Problem statement:
Repeat the records below exactly, beginning at the first line and finishing with the line that contains "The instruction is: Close".

(Stored records)
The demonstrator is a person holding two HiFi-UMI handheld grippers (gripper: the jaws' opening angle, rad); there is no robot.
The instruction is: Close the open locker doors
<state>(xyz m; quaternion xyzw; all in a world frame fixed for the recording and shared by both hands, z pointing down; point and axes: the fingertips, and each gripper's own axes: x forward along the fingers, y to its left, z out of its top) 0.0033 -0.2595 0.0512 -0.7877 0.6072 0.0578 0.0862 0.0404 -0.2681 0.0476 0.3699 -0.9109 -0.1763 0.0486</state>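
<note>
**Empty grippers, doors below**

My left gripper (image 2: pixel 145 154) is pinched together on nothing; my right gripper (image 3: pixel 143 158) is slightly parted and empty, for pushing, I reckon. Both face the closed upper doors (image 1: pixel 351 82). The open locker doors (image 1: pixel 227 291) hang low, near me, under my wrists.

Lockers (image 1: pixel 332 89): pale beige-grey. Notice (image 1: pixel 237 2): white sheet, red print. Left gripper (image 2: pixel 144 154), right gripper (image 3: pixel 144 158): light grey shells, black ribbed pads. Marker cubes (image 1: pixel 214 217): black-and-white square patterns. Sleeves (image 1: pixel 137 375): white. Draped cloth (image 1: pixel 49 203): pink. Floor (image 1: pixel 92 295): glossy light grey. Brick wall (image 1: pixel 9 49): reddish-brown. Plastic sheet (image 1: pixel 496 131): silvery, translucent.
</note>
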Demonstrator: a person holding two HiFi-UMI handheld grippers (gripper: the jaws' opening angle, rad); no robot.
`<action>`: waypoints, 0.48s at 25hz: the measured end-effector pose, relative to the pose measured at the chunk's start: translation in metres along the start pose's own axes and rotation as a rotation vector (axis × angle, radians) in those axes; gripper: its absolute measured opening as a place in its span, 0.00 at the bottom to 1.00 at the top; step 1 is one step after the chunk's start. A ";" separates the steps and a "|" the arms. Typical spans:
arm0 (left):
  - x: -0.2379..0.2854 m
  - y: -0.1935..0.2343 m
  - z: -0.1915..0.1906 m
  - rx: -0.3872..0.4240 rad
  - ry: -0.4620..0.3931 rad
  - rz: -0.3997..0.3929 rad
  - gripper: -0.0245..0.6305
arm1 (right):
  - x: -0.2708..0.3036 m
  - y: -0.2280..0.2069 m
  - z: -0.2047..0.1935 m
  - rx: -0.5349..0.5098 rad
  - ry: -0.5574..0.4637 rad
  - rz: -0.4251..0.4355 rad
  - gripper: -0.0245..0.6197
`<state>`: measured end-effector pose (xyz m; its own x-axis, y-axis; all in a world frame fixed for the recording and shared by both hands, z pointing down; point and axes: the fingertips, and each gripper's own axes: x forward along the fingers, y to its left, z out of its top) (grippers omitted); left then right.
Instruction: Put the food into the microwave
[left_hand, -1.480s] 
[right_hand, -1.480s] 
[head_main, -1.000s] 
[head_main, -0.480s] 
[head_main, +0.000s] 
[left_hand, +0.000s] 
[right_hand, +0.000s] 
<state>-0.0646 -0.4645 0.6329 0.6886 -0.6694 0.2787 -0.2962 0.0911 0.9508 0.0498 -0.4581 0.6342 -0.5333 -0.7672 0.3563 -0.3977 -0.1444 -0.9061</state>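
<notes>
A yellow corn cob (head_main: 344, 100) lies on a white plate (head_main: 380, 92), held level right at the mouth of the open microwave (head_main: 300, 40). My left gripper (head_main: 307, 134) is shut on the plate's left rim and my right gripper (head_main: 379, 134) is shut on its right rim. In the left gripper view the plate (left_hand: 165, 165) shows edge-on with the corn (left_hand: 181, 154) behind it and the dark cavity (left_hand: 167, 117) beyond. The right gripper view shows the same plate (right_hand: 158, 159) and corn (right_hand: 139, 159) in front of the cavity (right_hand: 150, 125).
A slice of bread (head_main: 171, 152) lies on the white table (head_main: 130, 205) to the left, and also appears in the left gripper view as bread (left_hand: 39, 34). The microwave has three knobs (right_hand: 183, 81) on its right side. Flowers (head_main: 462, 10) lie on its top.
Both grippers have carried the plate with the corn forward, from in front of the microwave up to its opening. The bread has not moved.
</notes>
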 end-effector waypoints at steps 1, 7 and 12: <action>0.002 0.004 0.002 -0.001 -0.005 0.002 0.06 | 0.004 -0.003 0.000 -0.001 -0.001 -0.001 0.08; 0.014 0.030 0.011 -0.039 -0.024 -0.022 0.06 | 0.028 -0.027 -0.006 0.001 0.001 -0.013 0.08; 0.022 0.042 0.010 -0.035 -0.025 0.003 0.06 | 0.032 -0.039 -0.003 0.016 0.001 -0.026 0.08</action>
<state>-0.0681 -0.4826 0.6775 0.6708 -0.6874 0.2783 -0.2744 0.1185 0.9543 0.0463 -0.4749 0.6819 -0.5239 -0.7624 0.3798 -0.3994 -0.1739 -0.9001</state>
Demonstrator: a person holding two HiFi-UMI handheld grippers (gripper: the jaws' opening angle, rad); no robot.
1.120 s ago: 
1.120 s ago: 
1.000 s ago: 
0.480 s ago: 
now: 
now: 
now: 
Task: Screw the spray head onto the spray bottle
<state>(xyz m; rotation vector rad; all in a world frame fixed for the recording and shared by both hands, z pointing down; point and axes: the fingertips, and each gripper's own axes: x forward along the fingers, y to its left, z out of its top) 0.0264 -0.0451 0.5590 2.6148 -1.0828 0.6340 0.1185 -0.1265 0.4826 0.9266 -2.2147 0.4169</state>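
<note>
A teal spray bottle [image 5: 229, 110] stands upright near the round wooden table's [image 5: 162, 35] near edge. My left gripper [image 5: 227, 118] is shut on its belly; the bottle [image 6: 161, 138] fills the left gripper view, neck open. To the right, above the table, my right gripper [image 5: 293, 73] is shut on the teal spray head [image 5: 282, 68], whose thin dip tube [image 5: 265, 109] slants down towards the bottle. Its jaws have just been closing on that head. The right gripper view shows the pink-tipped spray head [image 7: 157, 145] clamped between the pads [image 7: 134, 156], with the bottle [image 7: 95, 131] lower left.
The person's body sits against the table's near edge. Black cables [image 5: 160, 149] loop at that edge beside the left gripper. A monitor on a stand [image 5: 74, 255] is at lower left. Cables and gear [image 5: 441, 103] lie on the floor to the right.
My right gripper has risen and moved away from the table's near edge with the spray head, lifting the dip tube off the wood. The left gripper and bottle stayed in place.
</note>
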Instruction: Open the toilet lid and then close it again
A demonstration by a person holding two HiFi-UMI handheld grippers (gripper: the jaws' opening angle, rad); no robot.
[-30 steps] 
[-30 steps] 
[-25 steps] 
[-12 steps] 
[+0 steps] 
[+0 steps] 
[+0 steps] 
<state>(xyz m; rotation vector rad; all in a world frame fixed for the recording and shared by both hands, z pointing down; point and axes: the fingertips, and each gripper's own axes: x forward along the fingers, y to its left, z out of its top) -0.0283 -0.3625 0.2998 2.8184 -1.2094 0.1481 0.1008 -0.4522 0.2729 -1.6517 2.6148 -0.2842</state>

Task response:
The demonstrator is a person holding two HiFi-UMI handheld grippers (gripper: the jaws' opening angle, rad); there is no robot.
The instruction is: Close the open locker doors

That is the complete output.